WHAT YOU ARE ASKED TO DO:
Out of the lines below, please list those that hold the string "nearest".

DATA EXCERPT:
____
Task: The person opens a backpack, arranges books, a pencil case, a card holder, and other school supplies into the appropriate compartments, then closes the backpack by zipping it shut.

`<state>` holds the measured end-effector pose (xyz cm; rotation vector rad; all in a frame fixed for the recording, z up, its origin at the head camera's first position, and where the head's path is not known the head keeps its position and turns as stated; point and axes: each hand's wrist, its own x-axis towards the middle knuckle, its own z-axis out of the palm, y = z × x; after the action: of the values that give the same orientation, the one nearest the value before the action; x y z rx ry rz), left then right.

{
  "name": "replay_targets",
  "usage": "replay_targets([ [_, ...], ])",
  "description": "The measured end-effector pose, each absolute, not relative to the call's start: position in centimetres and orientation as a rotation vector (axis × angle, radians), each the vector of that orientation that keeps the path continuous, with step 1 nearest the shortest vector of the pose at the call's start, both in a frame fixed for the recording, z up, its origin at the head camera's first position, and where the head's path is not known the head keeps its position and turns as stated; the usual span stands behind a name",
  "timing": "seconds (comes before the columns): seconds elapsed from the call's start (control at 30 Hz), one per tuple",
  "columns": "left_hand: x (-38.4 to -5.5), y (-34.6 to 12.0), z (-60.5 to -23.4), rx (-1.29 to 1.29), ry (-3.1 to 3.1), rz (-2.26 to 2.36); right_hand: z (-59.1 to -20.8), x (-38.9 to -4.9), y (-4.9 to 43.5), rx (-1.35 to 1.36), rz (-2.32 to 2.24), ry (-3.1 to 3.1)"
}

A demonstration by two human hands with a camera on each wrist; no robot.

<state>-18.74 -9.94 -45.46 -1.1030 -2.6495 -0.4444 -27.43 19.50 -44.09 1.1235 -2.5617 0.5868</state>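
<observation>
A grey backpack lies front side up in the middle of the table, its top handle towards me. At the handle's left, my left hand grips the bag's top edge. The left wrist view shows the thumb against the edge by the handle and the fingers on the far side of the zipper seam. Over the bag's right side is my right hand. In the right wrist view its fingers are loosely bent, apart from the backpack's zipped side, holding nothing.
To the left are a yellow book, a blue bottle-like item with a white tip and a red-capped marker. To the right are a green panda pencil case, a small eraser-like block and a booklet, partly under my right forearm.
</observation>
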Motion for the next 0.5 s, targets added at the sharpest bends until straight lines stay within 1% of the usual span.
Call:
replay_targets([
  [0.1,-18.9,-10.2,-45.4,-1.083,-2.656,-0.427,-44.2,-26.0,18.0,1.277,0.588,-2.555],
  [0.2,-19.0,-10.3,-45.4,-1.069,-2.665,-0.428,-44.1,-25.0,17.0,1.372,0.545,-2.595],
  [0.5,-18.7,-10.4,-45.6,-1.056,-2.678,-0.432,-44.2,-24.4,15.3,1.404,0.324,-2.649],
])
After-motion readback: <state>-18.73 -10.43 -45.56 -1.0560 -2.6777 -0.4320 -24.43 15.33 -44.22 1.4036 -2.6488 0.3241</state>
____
TASK RESPONSE:
`<state>` holds the measured end-effector pose (xyz cm; rotation vector rad; all in a frame fixed for the recording, z up, its origin at the head camera's first position, and where the head's path is not known the head keeps its position and turns as stated; point and axes: each hand's wrist, its own x-axis towards the middle knuckle, its own z-axis out of the palm, y = z × x; after the action: of the values that give the same orientation, the one nearest the value before the action; x y z rx ry rz), left then right.
  "description": "The measured end-effector pose, each absolute, not relative to the call's start: position in centimetres and orientation as a rotation vector (axis × angle, radians), each the vector of that orientation that keeps the path continuous, with step 1 nearest the shortest vector of the pose at the call's start, both in a frame fixed for the recording, z up, its origin at the head camera's first position, and where the head's path is not known the head keeps its position and turns as stated; the usual span stands behind a name",

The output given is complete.